Cauterize · 29/06/2020 13:21

Ah yes I have a friend like this. Ask if she wants to meet up and she makes a big song and dance about checking her diary and then says oh yes how about on such and such a date (which is always 6-8 weeks in advance)

I don't bother much anymore. She gets a kick out of being in demand, it's quite sad really.

Jeremyironsnothing · 29/06/2020 13:22

Immigrant I think I should have put a comma in before the more.

It changes the context of what I said and how you interpreted it.

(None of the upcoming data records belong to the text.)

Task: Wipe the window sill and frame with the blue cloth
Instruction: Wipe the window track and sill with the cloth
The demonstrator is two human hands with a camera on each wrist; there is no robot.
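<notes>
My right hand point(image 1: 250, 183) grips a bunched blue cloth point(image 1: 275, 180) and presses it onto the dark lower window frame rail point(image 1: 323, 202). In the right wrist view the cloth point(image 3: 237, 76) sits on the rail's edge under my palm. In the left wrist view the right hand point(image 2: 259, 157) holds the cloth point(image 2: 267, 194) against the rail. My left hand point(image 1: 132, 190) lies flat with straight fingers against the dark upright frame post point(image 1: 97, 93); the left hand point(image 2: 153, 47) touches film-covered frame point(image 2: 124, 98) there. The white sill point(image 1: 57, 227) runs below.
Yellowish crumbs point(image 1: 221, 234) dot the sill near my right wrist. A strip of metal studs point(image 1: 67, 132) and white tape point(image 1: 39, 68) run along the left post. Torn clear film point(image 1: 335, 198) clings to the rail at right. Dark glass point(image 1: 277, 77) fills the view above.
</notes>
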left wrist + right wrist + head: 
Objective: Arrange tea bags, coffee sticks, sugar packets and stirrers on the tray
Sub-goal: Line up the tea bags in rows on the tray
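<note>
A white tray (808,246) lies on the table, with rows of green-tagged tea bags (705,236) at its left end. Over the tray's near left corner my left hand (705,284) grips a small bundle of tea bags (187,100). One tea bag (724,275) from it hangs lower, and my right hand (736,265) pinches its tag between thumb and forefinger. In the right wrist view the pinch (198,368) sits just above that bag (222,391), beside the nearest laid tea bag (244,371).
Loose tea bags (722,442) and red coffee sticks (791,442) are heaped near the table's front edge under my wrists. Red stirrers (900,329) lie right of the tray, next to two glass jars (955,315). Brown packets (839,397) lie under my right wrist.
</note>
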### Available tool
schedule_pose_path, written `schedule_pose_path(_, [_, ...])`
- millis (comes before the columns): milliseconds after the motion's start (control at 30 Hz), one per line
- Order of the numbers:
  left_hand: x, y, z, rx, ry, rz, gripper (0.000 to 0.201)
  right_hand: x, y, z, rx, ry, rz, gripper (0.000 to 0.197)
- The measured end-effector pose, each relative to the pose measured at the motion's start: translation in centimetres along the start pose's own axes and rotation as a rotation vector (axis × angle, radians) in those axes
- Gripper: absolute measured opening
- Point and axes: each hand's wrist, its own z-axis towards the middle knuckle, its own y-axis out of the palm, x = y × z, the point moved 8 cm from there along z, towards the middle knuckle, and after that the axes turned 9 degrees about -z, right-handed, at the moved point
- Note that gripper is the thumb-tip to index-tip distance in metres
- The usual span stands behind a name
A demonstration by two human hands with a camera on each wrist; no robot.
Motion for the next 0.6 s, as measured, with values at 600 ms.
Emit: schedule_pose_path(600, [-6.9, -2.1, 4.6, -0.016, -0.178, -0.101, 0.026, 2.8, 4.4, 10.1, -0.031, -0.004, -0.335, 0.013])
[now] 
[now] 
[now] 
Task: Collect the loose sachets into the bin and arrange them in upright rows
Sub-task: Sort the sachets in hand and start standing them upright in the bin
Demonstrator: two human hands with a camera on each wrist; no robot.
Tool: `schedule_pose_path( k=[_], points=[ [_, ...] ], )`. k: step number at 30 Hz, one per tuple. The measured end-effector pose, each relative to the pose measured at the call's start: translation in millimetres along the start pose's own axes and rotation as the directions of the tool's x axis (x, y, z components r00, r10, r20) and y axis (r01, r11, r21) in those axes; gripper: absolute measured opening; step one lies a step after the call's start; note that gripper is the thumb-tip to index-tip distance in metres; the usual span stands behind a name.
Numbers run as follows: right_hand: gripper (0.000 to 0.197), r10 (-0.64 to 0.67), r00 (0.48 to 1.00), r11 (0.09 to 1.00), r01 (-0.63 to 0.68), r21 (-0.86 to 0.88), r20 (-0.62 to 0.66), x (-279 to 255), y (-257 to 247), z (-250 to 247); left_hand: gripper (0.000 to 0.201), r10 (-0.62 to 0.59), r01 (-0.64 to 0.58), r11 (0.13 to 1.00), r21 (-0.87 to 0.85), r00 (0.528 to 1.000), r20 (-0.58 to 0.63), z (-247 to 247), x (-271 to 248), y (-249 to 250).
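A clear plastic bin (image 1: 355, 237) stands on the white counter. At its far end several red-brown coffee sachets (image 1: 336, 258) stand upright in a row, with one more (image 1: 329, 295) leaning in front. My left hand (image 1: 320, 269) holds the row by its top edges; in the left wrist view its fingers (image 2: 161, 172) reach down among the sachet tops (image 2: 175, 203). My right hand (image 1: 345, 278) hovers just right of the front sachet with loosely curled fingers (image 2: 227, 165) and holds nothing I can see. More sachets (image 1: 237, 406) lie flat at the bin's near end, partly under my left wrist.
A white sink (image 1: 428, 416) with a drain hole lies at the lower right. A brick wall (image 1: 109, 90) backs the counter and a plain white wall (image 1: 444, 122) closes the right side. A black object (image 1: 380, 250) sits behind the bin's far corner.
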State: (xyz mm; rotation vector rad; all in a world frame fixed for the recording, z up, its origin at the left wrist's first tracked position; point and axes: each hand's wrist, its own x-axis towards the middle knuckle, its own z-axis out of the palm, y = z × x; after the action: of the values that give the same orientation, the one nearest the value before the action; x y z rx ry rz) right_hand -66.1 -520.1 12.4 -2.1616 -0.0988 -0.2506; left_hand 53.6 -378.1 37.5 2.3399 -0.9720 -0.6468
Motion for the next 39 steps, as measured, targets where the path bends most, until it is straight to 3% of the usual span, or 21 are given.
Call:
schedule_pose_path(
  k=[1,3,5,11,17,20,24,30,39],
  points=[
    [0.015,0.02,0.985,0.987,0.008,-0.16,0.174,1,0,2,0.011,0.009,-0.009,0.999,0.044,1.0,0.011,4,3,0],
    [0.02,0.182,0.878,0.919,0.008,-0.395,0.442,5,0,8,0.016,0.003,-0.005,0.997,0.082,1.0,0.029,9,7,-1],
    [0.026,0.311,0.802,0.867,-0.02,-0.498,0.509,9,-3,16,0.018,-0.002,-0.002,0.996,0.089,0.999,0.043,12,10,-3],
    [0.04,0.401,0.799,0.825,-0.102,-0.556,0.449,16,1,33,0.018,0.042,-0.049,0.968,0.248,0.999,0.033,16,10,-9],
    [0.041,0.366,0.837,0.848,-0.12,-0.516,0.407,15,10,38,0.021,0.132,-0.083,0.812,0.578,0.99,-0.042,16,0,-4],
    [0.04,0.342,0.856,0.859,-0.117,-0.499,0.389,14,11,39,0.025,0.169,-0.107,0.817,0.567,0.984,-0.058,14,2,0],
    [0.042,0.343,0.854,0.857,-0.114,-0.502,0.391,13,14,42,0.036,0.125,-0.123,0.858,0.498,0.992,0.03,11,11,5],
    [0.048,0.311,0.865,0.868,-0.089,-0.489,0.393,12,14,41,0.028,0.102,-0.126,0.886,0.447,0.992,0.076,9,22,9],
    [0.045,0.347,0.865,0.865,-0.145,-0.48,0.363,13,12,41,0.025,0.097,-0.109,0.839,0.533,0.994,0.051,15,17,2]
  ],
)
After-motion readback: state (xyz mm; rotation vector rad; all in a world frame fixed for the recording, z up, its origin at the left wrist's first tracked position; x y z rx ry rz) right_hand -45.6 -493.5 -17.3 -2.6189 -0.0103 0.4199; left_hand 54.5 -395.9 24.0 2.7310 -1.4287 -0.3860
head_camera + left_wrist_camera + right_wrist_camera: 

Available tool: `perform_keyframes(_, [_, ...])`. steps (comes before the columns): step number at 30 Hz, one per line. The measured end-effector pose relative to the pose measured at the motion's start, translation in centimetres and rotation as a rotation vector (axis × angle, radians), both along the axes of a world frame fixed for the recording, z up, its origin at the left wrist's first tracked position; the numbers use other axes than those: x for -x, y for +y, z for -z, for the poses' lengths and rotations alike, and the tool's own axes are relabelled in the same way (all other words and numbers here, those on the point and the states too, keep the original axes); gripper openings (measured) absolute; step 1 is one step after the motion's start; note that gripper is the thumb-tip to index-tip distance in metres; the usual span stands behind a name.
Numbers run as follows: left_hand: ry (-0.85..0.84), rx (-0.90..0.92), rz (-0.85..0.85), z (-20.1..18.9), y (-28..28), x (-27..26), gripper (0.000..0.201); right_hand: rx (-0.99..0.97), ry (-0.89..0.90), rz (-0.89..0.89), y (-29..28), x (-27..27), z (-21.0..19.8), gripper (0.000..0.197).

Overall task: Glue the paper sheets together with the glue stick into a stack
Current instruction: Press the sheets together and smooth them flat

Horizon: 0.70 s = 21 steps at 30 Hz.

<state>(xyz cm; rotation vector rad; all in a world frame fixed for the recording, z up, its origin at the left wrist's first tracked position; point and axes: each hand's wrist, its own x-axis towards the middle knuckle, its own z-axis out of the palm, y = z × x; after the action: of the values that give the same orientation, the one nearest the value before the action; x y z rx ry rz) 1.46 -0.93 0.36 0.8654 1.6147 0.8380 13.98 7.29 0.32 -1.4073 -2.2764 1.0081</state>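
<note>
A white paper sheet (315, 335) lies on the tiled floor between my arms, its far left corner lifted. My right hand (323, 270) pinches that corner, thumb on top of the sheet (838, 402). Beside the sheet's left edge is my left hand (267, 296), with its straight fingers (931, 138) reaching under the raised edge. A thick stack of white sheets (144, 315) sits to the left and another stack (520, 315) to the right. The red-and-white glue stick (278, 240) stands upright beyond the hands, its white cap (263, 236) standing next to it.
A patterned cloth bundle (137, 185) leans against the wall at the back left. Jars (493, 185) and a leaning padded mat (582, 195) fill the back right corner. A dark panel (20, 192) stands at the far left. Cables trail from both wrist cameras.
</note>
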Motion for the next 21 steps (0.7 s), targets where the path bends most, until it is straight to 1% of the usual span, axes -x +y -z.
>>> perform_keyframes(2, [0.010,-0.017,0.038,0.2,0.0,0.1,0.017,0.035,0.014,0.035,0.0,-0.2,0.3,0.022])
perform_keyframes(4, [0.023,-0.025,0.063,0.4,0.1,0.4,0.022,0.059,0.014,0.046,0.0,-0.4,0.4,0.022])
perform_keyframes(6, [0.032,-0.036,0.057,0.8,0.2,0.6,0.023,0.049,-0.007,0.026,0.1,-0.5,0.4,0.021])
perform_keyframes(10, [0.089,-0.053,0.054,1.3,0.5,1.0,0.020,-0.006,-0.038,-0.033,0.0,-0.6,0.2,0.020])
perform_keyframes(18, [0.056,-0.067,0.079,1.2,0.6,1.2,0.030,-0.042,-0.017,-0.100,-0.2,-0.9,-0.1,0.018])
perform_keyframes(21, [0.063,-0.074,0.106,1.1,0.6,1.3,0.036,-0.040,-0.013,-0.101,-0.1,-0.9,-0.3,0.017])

poppyfieldsinmay · 29/06/2020 13:23

she made a huge effort to be my friend but she literally just wanted someone to listen to her problems, to give her lifts

Um, this probably was her way of being friends. She may have become a friend. Was she lonely and unhappy? It is hard to make friends if your life is like this as your unhappiness is on your mind so you do talk about it to someone who will listen. It doesn't mean she was using you. She may have just being reaching out to you.